## WHAT YOU WILL DO:
Would you please return the lines of the entries below starting at the line that has "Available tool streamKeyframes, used" and ending at the line that has "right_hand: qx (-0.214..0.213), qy", both included, exactly as they are?

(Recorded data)

☆ ☆ ☆ ☆ ☆ ☆ ☆

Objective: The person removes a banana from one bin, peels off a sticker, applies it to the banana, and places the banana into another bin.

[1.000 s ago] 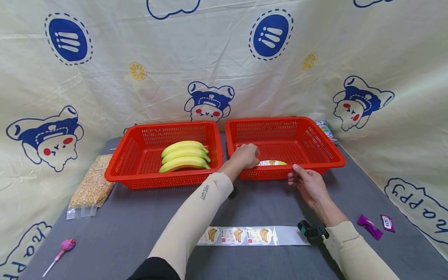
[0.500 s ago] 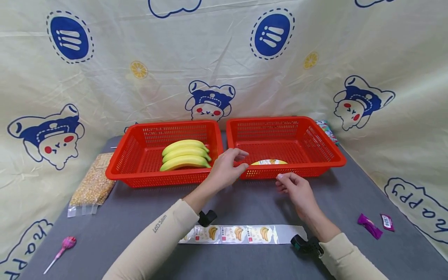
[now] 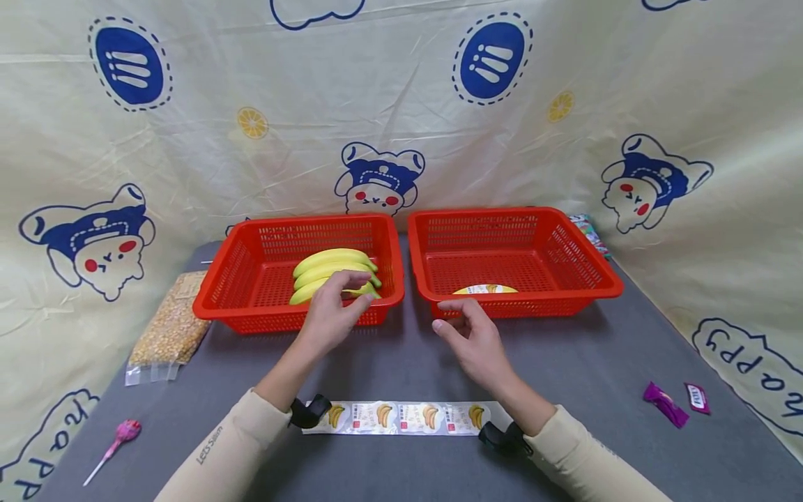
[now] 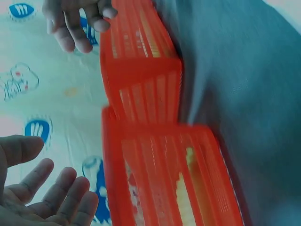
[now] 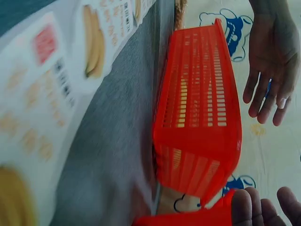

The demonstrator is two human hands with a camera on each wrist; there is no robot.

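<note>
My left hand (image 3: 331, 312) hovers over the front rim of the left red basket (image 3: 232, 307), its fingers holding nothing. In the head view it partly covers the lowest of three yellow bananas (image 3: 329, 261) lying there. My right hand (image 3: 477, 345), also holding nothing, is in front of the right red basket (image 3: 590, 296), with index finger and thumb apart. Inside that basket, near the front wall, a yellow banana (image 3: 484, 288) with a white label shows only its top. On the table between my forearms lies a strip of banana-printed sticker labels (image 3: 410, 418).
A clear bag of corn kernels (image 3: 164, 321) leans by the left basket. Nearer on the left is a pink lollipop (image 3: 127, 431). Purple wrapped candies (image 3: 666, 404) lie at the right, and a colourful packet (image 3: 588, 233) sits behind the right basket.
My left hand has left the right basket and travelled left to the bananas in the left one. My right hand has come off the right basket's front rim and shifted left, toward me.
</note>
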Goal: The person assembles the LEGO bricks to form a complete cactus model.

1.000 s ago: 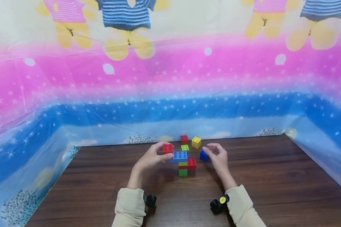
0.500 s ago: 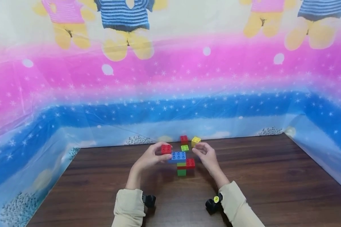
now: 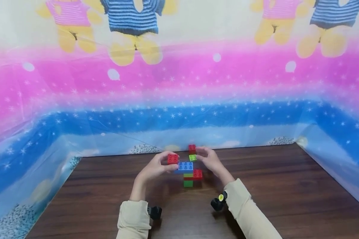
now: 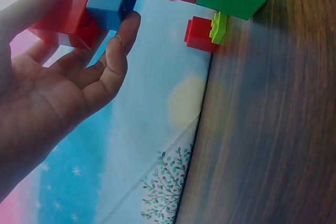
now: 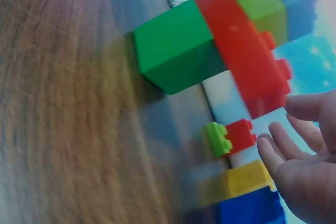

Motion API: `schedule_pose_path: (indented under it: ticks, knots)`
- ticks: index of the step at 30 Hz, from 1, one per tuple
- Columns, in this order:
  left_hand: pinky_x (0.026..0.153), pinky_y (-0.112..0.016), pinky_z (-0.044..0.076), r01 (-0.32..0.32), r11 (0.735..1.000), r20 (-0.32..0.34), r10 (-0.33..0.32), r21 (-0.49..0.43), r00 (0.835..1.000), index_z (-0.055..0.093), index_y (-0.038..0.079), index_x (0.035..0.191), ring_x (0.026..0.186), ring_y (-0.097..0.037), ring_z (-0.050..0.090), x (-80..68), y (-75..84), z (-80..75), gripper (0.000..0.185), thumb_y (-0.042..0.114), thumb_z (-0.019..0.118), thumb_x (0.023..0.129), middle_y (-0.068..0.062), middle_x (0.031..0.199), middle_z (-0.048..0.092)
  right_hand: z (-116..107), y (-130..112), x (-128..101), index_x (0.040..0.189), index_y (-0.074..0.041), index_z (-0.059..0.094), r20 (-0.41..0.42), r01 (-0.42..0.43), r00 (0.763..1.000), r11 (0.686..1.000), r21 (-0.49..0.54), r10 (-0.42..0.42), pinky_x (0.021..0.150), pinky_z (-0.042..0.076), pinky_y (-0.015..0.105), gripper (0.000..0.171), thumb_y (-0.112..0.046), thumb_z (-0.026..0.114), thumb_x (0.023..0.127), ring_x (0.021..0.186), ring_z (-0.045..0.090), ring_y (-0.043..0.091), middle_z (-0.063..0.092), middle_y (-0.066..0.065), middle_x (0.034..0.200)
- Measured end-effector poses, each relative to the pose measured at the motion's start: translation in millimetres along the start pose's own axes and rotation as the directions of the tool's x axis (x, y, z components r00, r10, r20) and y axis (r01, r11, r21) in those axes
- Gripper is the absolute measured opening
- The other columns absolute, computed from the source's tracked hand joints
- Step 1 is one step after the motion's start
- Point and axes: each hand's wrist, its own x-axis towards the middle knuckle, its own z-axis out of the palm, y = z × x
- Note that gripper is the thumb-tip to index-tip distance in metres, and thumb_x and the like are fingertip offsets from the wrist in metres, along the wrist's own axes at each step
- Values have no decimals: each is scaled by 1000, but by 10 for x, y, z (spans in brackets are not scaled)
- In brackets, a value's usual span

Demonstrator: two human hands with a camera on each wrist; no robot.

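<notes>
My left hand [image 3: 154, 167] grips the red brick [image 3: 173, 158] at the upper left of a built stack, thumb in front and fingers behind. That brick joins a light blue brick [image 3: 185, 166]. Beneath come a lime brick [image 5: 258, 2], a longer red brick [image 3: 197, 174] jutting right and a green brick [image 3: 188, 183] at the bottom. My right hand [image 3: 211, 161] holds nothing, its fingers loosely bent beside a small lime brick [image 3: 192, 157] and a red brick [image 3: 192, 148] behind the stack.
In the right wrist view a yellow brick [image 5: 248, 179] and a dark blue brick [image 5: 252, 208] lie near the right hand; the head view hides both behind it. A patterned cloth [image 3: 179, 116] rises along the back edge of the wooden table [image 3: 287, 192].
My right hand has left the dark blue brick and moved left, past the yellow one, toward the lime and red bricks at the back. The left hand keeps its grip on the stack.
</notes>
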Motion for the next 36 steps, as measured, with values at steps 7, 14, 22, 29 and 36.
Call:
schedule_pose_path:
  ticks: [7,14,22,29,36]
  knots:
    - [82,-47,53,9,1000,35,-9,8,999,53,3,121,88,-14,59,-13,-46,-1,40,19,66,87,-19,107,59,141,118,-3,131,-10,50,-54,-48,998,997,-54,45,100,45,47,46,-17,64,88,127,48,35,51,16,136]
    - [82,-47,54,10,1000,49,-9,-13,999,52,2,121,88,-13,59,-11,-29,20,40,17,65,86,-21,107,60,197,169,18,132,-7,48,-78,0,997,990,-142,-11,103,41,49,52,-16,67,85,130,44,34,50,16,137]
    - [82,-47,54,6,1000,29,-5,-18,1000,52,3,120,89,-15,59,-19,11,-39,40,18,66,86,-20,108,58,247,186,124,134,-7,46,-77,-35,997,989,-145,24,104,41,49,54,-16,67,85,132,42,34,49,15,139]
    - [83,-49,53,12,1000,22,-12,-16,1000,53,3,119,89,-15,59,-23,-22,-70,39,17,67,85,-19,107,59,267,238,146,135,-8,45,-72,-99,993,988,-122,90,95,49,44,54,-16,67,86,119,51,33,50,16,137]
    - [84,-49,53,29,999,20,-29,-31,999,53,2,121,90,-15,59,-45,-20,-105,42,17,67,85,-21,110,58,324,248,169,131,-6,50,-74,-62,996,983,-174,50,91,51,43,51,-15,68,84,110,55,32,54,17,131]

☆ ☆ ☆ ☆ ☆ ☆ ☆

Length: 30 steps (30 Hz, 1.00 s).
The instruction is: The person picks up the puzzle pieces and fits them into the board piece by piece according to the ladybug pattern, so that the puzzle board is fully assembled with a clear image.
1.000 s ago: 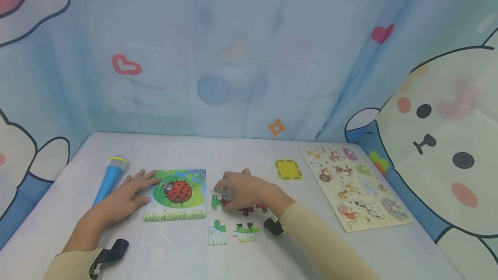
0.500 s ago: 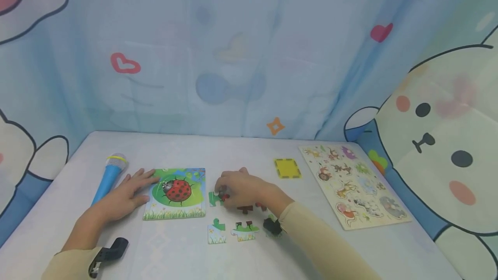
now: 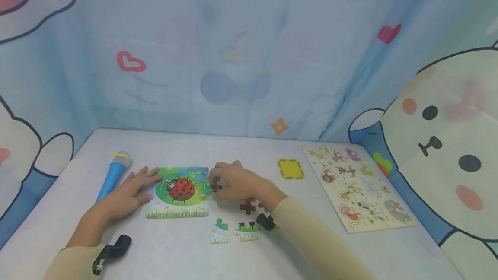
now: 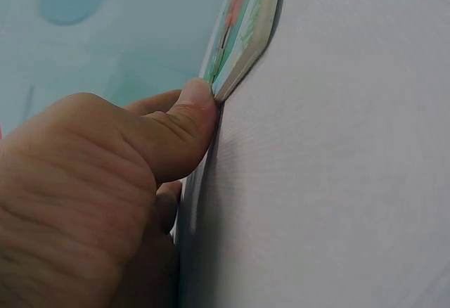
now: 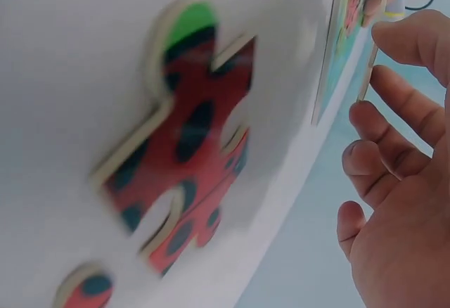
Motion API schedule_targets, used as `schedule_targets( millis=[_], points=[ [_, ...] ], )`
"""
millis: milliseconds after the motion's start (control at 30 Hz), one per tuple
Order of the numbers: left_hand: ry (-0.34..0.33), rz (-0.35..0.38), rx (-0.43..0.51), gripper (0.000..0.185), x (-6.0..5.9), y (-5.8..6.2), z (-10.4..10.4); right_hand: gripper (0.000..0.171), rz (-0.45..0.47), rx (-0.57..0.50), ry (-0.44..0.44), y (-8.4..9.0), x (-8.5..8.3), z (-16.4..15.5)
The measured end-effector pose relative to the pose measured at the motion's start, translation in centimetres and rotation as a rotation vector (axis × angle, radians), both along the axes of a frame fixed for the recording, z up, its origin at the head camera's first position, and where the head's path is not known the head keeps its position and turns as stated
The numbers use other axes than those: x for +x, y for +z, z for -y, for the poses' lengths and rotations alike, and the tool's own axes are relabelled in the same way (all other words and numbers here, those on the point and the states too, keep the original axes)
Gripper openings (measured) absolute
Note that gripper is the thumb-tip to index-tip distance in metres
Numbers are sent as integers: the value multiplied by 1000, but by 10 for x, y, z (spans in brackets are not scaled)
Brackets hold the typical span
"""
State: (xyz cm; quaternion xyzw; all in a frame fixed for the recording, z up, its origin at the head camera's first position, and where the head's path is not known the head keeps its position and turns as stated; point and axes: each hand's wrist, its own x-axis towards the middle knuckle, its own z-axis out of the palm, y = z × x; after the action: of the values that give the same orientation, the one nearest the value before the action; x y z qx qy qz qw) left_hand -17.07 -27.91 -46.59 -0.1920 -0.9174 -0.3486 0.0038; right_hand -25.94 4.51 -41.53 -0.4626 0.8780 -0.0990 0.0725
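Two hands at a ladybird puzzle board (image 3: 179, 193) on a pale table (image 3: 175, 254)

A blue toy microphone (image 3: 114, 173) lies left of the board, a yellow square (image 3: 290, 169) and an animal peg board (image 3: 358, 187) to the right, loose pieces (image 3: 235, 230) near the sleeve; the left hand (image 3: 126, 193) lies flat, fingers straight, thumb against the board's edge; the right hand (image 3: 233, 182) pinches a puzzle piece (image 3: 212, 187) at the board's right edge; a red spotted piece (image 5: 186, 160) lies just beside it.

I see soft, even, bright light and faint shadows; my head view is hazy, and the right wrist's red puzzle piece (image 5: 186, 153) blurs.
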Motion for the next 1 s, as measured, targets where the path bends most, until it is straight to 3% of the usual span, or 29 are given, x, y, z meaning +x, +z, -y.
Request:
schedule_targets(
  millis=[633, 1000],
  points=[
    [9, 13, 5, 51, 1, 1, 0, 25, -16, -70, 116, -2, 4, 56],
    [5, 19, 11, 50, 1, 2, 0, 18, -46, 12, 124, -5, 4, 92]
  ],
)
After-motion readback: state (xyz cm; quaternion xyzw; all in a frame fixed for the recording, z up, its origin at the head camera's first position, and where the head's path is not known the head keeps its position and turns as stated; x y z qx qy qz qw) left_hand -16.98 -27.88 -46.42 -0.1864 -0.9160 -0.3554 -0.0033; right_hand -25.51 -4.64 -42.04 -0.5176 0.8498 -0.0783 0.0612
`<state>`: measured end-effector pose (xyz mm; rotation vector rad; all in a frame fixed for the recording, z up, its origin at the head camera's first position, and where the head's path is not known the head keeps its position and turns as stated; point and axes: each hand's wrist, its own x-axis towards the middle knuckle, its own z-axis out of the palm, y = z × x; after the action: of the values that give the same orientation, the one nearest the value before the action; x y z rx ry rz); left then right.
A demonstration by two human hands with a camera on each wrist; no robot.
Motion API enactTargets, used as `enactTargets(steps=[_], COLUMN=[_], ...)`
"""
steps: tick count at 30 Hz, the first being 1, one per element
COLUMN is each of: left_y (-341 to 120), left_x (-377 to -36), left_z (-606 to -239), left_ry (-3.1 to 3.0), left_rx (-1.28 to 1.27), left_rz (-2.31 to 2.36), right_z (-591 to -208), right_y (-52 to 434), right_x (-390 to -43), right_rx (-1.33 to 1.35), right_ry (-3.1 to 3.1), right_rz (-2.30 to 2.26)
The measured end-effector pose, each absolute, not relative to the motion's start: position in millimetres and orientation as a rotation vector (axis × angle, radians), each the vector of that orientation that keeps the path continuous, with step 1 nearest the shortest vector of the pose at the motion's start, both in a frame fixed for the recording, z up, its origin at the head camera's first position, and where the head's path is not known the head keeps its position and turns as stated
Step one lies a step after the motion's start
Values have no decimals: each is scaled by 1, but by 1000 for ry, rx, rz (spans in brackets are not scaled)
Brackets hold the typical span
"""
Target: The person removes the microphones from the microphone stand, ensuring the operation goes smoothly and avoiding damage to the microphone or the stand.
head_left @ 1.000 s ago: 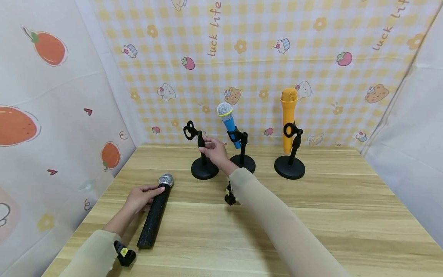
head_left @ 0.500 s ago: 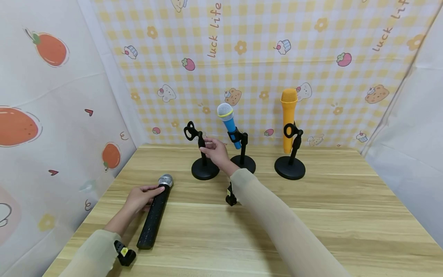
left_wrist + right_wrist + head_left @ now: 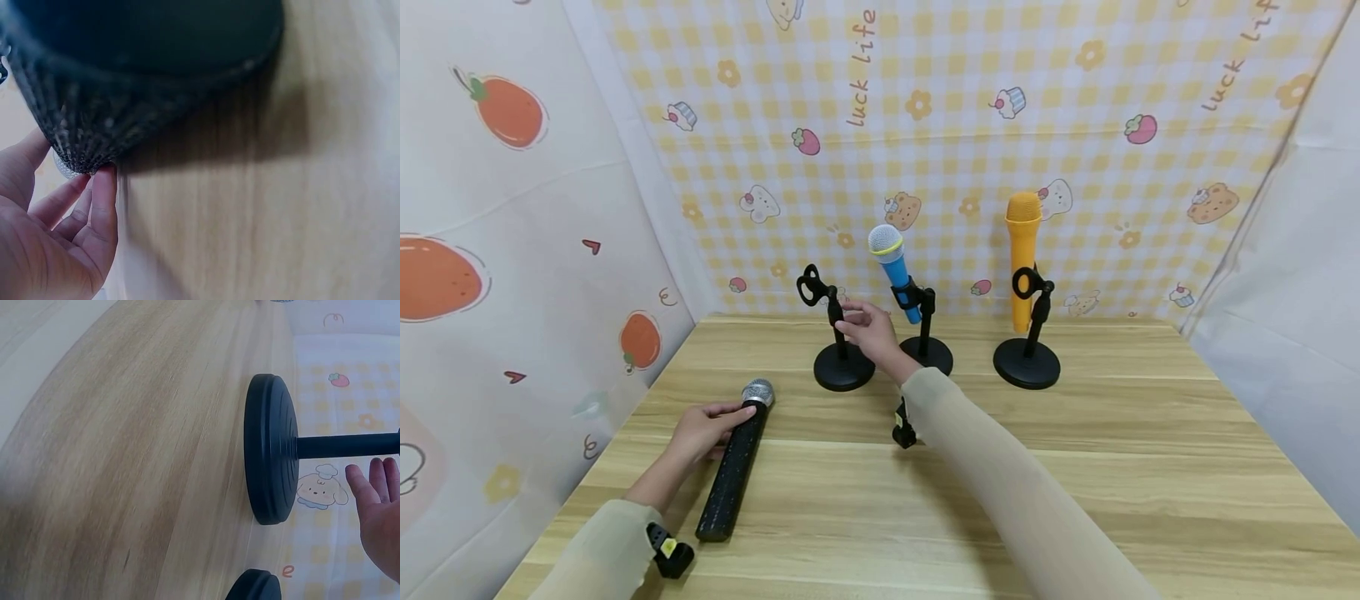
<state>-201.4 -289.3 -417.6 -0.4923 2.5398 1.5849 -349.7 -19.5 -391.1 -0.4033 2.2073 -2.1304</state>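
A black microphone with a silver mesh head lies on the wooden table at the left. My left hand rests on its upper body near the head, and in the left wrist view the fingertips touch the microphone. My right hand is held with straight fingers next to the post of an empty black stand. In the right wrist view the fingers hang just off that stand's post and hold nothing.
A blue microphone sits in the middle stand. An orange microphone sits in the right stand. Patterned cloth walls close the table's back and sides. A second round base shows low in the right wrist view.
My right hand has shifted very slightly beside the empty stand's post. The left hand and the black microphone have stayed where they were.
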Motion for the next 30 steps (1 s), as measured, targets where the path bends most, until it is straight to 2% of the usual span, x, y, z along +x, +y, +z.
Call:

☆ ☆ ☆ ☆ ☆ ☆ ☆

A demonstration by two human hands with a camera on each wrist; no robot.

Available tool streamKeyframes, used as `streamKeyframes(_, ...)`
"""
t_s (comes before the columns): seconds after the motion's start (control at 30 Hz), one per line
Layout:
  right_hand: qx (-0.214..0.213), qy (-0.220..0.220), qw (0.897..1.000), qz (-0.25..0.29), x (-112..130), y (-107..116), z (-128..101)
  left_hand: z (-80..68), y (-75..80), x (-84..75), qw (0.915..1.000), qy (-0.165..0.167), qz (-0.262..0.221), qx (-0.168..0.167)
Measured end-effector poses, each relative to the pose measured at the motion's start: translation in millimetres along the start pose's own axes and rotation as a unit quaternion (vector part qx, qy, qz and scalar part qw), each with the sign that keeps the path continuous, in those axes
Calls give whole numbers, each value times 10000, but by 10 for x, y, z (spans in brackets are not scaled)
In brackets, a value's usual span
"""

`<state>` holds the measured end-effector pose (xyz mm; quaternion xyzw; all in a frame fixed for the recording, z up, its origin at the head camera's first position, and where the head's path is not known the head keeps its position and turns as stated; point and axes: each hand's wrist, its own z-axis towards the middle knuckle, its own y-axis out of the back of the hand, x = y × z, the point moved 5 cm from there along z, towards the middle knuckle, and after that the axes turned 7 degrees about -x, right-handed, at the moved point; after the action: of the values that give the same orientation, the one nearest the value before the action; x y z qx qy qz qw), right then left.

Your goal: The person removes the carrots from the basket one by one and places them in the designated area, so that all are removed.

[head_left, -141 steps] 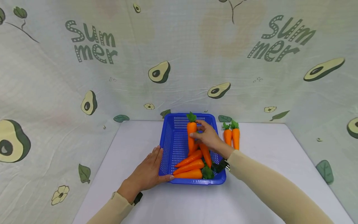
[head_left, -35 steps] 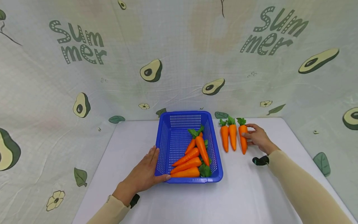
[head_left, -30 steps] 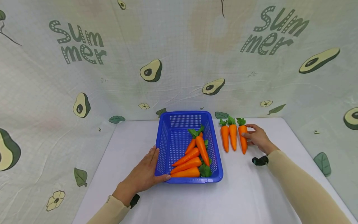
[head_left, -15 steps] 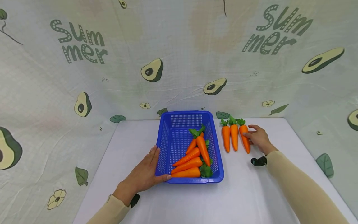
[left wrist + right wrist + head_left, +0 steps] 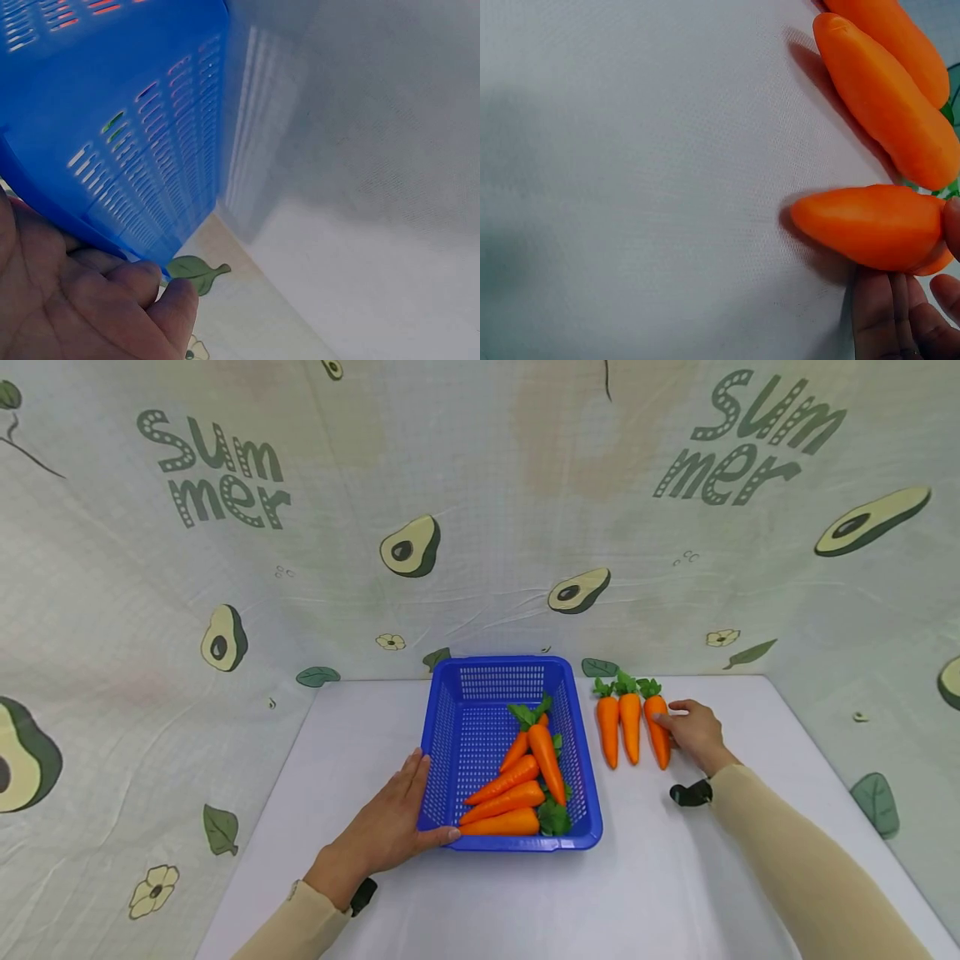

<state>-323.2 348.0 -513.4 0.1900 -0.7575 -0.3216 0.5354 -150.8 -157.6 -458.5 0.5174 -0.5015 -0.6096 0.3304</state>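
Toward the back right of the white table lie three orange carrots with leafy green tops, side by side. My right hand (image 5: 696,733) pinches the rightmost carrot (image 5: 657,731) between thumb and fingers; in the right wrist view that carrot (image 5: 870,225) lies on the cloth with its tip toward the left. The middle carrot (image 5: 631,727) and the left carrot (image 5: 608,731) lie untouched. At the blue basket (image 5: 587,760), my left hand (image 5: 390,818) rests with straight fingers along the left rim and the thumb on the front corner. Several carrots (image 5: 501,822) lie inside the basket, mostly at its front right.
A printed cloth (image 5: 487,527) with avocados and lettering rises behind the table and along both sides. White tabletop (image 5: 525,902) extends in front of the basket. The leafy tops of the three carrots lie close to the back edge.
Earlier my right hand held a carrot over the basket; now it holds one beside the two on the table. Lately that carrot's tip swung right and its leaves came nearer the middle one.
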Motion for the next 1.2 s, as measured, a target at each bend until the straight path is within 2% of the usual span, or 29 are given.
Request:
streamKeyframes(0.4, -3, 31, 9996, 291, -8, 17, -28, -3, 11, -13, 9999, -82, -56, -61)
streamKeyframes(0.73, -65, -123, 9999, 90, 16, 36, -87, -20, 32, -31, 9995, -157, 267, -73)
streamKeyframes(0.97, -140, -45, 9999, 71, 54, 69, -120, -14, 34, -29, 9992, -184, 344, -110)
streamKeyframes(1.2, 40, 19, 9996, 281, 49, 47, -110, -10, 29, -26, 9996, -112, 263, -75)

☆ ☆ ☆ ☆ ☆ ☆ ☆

## RESPONSE TO THE EXERCISE:
Available tool streamKeyframes, used as `streamKeyframes(_, ...)`
"""
t_s (comes before the columns): seconds after the motion's start (control at 30 Hz), one per line
Layout:
  right_hand: qx (-0.214..0.213), qy (-0.220..0.220), qw (0.897..1.000), qz (-0.25..0.29), x (-112..130), y (-107..116), z (-128..101)

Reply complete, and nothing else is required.